## DATA BELOW
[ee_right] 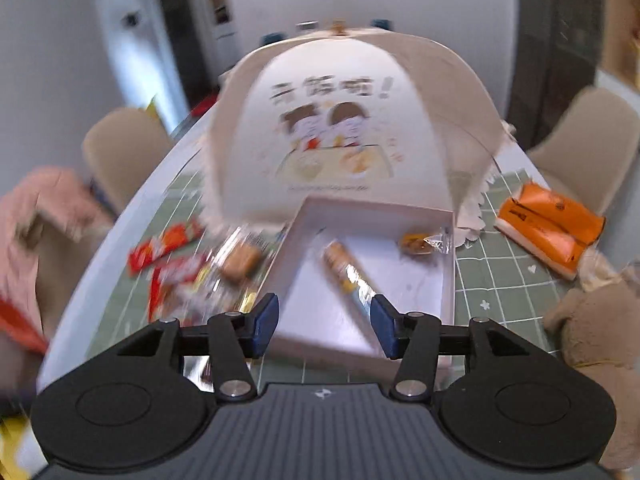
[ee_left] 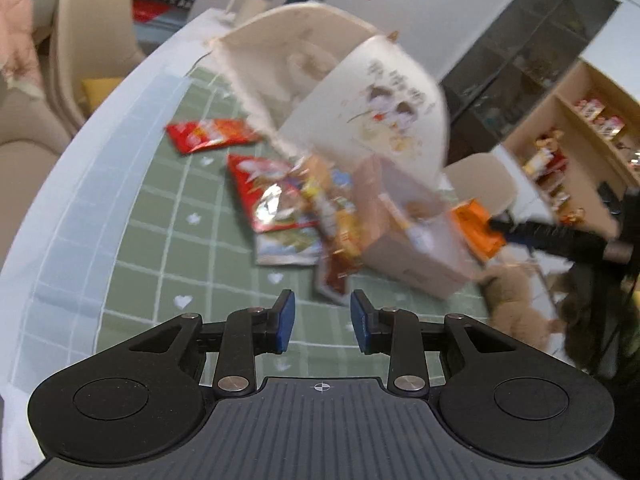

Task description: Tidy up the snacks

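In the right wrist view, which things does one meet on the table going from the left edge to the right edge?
Red snack packets → brown snack → white box holding a long wrapped snack and a small wrapped pastry → orange tissue pack → plush toy.

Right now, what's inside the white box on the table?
Inside the white box lie two snacks: a long wrapped bar and a small clear-wrapped pastry by the far right corner. The near strip of its floor is hidden behind the right tongs.

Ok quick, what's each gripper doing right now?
Left gripper: open, holding nothing.
Right gripper: open, nothing held, above the white box.
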Tool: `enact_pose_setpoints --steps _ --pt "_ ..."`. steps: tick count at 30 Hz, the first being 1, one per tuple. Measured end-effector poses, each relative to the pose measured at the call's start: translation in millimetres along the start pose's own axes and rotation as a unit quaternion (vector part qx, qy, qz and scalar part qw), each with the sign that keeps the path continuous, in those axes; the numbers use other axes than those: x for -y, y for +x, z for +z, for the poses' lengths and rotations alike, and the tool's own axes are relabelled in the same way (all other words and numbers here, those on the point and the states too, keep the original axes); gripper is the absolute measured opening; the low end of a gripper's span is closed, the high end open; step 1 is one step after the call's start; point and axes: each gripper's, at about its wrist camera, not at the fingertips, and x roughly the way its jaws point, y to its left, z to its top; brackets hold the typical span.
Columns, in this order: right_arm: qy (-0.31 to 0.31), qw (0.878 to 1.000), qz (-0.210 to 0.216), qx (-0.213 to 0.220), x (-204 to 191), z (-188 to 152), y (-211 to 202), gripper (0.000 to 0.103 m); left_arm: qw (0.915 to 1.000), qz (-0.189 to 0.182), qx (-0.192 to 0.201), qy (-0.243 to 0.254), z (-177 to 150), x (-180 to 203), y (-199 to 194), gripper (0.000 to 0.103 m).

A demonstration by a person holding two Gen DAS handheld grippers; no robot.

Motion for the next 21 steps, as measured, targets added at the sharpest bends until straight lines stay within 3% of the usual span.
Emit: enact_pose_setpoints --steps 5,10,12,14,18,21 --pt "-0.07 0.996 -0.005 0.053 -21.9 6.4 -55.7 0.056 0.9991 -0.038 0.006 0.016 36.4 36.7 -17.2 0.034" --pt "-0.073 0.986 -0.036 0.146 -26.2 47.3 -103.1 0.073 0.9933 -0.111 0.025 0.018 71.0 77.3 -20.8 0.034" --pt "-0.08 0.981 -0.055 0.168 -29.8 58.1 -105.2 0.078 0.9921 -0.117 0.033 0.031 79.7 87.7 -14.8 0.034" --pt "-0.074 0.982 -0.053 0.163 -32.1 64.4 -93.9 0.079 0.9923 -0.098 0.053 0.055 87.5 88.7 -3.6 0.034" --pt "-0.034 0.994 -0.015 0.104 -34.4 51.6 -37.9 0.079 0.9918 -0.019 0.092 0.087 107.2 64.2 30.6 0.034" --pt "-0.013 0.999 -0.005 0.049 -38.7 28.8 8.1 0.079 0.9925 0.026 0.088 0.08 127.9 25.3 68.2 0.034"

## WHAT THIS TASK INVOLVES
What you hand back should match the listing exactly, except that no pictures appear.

## RESPONSE FOR THIS EXERCISE
[ee_right] 
[ee_left] 

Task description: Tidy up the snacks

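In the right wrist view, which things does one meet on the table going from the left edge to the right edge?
Red snack packets → brown snack → white box holding a long wrapped snack and a small wrapped pastry → orange tissue pack → plush toy.

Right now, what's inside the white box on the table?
Inside the white box lie two snacks: a long wrapped bar and a small clear-wrapped pastry by the far right corner. The near strip of its floor is hidden behind the right tongs.

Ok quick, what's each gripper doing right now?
Left gripper: open, holding nothing.
Right gripper: open, nothing held, above the white box.
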Tool: `enact_pose_setpoints --steps _ --pt "_ ..."`. steps: tick count at 30 Hz, the first being 1, one per tuple. Measured end-effector poses, each relative to the pose measured at the call's start: translation in millimetres along the start pose's own axes and rotation as a unit quaternion (vector part qx, qy, qz and scalar part qw), each with the sign that keeps the path continuous, in those axes; the numbers use other axes than those: x for -y, y for +x, z for +z, for the poses' lengths and rotations alike, and the tool's own axes are relabelled in the same way (all other words and numbers here, those on the point and the states too, keep the original axes); gripper is the absolute measured opening; the low end of a gripper's span is closed, the high end open; step 1 is one step after the call's start; point and axes: each gripper's, at about its wrist camera, not at the fingertips, and x roughly the way its jaws point, y to its left, z to its top; brackets hold the typical span.
Columns, in this order: right_arm: qy (-0.31 to 0.31), qw (0.878 to 1.000), qz (-0.210 to 0.216), qx (-0.213 to 0.220), x (-204 to 191), z (-188 to 152), y (-211 to 202), gripper (0.000 to 0.103 m); left_arm: qw (0.915 to 1.000), qz (-0.189 to 0.182), qx (-0.192 to 0.201), qy (-0.243 to 0.254), z (-177 to 150), x (-180 to 203), y (-199 to 194), gripper (0.000 to 0.103 m).

A demonstration by a person holding two Gen DAS handheld grippers; no robot.

Motion for the next 21 steps, as measured, targets added at the sharpest bends until straight lines stay within 3% of the usual span.
Emit: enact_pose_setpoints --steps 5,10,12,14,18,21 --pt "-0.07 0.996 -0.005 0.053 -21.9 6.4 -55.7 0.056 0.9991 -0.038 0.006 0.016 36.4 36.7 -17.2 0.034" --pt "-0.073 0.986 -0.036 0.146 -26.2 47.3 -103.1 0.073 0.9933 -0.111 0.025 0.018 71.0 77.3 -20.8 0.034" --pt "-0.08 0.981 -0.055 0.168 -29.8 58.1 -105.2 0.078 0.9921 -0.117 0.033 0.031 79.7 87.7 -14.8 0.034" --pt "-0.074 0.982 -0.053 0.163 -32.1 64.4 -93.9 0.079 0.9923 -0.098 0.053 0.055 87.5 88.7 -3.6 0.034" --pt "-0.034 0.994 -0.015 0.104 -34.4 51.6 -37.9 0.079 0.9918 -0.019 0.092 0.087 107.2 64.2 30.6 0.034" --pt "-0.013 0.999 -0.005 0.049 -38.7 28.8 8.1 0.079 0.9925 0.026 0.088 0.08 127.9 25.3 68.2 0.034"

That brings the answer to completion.